### PROBLEM TO WORK ON
What needs reproducing is the run of lines in the data below starting at the line with "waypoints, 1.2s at" and ending at the line with "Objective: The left", both ends included. Copy it exactly, without pictures, and add nothing.

### EXCERPTED DATA
▬▬▬
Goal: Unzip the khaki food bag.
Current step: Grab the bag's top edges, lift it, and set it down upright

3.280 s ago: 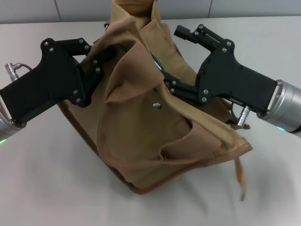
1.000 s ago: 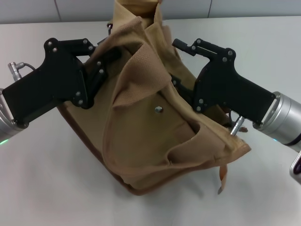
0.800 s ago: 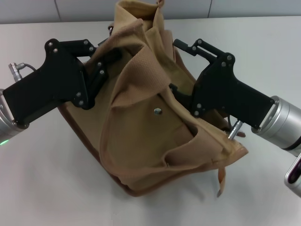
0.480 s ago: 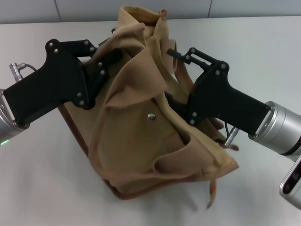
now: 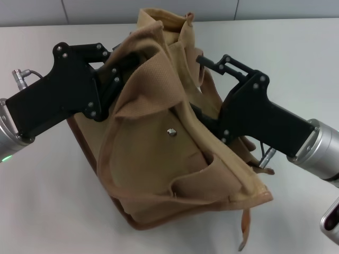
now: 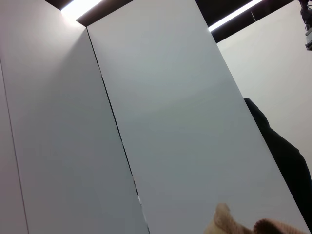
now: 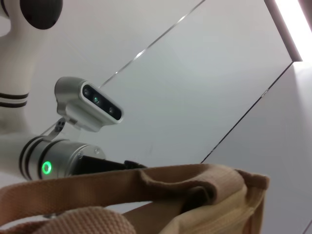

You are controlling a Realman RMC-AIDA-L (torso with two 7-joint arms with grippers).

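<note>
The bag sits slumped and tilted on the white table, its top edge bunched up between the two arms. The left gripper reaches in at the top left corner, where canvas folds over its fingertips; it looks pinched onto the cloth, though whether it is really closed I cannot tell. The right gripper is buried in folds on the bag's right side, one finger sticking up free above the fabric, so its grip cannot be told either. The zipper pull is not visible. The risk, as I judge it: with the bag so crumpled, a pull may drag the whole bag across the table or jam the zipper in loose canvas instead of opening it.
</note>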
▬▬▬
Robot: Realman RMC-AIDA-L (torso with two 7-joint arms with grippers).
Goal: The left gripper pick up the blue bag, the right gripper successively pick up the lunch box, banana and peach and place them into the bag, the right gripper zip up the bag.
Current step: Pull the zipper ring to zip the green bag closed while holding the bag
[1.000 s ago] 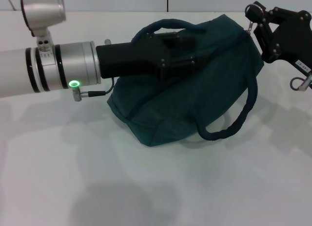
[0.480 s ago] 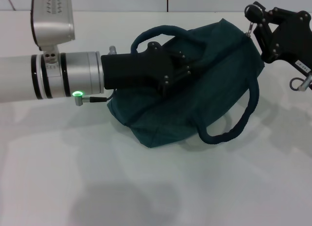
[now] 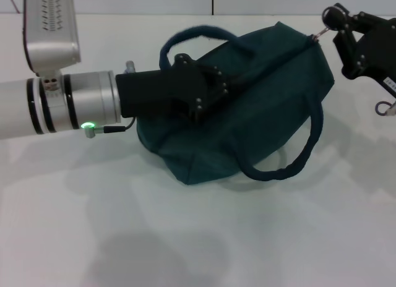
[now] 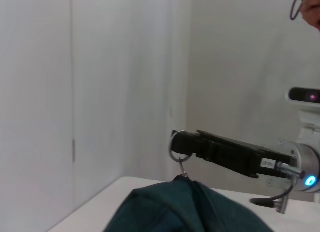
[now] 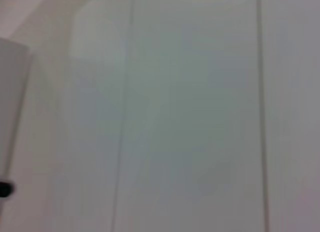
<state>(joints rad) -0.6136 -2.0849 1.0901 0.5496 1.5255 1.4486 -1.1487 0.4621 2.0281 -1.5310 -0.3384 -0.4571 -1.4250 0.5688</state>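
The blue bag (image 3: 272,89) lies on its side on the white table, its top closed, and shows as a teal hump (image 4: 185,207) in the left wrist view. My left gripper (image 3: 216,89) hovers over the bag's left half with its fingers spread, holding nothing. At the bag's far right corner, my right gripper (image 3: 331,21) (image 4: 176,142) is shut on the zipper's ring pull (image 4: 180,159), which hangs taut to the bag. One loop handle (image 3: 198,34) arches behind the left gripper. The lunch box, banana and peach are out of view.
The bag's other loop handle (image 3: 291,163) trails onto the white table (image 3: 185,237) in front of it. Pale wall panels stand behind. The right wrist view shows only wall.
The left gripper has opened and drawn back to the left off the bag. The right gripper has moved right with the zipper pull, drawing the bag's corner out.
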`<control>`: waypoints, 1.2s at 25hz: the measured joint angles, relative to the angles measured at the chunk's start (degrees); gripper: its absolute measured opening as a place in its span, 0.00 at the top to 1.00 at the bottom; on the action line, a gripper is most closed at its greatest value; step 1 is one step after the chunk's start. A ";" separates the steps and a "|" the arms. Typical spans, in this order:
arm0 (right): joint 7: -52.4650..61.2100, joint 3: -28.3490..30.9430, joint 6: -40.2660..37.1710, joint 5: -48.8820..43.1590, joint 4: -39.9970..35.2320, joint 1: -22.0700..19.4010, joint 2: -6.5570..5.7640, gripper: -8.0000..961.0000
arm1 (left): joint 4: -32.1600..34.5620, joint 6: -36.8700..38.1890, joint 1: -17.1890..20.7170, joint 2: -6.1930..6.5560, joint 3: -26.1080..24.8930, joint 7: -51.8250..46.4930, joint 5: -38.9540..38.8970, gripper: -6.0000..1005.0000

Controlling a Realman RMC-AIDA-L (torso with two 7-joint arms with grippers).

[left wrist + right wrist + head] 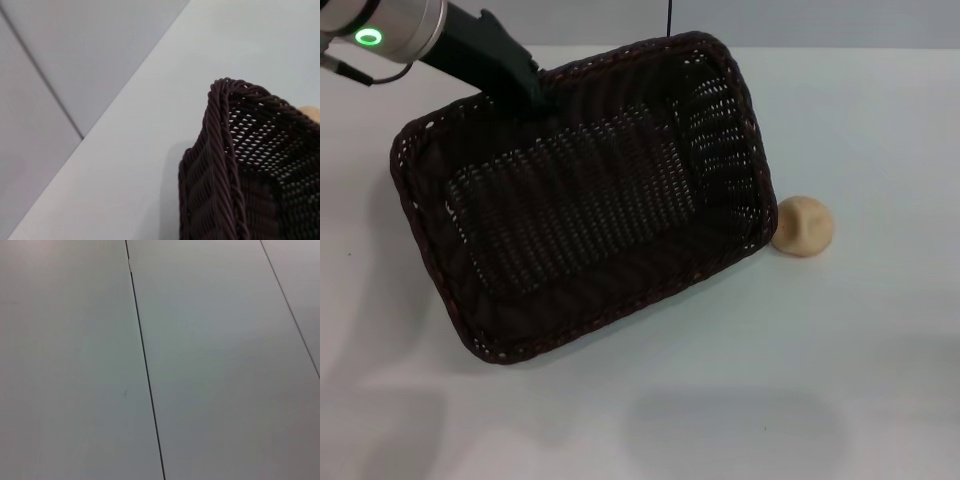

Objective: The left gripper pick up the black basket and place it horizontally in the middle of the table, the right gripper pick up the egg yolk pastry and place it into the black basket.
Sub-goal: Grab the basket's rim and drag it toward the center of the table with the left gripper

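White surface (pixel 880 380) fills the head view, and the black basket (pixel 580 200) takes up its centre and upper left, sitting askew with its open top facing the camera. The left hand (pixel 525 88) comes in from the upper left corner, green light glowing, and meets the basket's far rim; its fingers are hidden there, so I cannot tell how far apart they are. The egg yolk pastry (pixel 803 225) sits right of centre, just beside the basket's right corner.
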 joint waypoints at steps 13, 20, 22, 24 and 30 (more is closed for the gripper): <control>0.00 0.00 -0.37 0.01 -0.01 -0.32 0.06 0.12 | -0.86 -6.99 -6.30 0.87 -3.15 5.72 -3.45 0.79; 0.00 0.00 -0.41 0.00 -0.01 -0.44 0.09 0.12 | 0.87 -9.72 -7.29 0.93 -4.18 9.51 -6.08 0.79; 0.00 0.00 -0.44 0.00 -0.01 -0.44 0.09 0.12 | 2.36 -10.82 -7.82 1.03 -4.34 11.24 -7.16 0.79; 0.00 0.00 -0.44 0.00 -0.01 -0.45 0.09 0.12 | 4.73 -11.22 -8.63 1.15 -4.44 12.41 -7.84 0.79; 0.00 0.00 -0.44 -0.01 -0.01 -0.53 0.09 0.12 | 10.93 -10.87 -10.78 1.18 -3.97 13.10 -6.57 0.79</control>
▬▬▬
### TASK ANSWER
`<control>`: waypoints, 1.2s at 25hz: the measured joint angles, relative to the angles measured at the chunk's start (degrees); gripper: its absolute measured opening as a place in its span, 0.00 at the top to 1.00 at the bottom; on the action line, a gripper is most closed at its greatest value; step 1 is one step after the chunk's start. A ";" separates the steps and a "|" the arms. Typical spans, in this order:
arm0 (right): joint 7: -52.4650..61.2100, joint 3: -28.3490..30.9430, joint 6: -40.2660..37.1710, joint 5: -48.8820..43.1590, joint 4: -39.9970..35.2320, joint 1: -22.0700..19.4010, joint 2: -6.5570..5.7640, gripper: -8.0000..961.0000
arm1 (left): joint 4: -32.1600..34.5620, joint 6: -36.8700..38.1890, joint 1: -17.1890..20.7170, joint 2: -6.1930..6.5560, joint 3: -26.1080..24.8930, joint 7: -51.8250..46.4930, joint 5: -38.9540..38.8970, gripper: -6.0000..1005.0000

Controlling a Realman RMC-AIDA-L (torso with two 7-joint arms with grippers).

[left wrist + right wrist + head] 

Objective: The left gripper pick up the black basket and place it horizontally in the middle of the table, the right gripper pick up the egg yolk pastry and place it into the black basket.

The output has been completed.